# Exercise directions
All of the data is to be set down again without any alteration.

*** Opening Exercise data ***

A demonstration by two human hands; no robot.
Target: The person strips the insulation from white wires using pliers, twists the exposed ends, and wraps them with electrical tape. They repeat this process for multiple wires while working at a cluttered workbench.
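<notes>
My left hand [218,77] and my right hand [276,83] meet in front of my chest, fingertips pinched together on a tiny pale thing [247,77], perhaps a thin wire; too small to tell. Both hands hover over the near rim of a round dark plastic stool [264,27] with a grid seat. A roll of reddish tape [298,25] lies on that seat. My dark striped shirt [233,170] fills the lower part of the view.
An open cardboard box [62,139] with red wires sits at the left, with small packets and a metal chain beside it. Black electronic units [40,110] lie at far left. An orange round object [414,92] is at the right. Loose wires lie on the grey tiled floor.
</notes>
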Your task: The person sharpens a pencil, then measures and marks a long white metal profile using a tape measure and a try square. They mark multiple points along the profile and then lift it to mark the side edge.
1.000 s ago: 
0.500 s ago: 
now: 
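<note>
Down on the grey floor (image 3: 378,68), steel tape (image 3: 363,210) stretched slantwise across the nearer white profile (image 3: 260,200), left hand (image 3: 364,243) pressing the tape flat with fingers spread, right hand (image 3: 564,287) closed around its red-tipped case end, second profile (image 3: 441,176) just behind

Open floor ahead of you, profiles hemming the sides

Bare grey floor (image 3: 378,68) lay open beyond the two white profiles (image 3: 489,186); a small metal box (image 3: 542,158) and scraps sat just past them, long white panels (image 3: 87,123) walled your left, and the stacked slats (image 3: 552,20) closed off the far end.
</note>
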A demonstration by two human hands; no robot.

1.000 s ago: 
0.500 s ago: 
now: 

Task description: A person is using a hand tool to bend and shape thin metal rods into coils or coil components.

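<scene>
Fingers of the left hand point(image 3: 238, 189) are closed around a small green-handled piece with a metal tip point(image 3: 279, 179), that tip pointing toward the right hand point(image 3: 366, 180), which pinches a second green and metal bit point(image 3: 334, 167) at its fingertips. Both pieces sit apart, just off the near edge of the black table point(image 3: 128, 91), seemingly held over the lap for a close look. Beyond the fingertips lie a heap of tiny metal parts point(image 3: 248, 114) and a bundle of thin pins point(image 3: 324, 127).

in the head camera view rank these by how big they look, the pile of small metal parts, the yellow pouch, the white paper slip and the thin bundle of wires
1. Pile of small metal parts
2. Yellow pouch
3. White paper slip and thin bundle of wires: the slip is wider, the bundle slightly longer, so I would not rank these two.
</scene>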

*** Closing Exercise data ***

# Solution to the exercise
A demonstration by two human hands; no robot.
Target: The person strips the insulation from white wires using pliers, twists the exposed ends, and wraps them with electrical tape. They repeat this process for multiple wires while working at a cluttered workbench.
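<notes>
My left hand [218,77] and my right hand [276,83] meet in front of my chest, fingertips pinched together on a tiny pale thing [247,77], perhaps a thin wire; too small to tell. Both hands hover over the near rim of a round dark plastic stool [264,27] with a grid seat. A roll of reddish tape [298,25] lies on that seat. My dark striped shirt [233,170] fills the lower part of the view.
An open cardboard box [62,139] with red wires sits at the left, with small packets and a metal chain beside it. Black electronic units [40,110] lie at far left. An orange round object [414,92] is at the right. Loose wires lie on the grey tiled floor.
</notes>
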Your task: The person sharpens a pencil, then measures and marks a long white metal profile using a tape measure and a try square. They mark multiple points along the profile and then lift it to mark the side edge.
1.000 s ago: 
0.500 s ago: 
now: 
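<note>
Down on the grey floor (image 3: 378,68), steel tape (image 3: 363,210) stretched slantwise across the nearer white profile (image 3: 260,200), left hand (image 3: 364,243) pressing the tape flat with fingers spread, right hand (image 3: 564,287) closed around its red-tipped case end, second profile (image 3: 441,176) just behind

Open floor ahead of you, profiles hemming the sides

Bare grey floor (image 3: 378,68) lay open beyond the two white profiles (image 3: 489,186); a small metal box (image 3: 542,158) and scraps sat just past them, long white panels (image 3: 87,123) walled your left, and the stacked slats (image 3: 552,20) closed off the far end.
</note>
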A demonstration by two human hands; no robot.

1.000 s ago: 
0.500 s ago: 
now: 

Task description: A person is using a hand tool to bend and shape thin metal rods into coils or coil components.

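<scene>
Fingers of the left hand point(image 3: 238, 189) are closed around a small green-handled piece with a metal tip point(image 3: 279, 179), that tip pointing toward the right hand point(image 3: 366, 180), which pinches a second green and metal bit point(image 3: 334, 167) at its fingertips. Both pieces sit apart, just off the near edge of the black table point(image 3: 128, 91), seemingly held over the lap for a close look. Beyond the fingertips lie a heap of tiny metal parts point(image 3: 248, 114) and a bundle of thin pins point(image 3: 324, 127).

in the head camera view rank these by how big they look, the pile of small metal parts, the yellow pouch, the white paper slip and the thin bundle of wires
1. Pile of small metal parts
2. Yellow pouch
3. White paper slip and thin bundle of wires: the slip is wider, the bundle slightly longer, so I would not rank these two.
</scene>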

The exercise output is complete.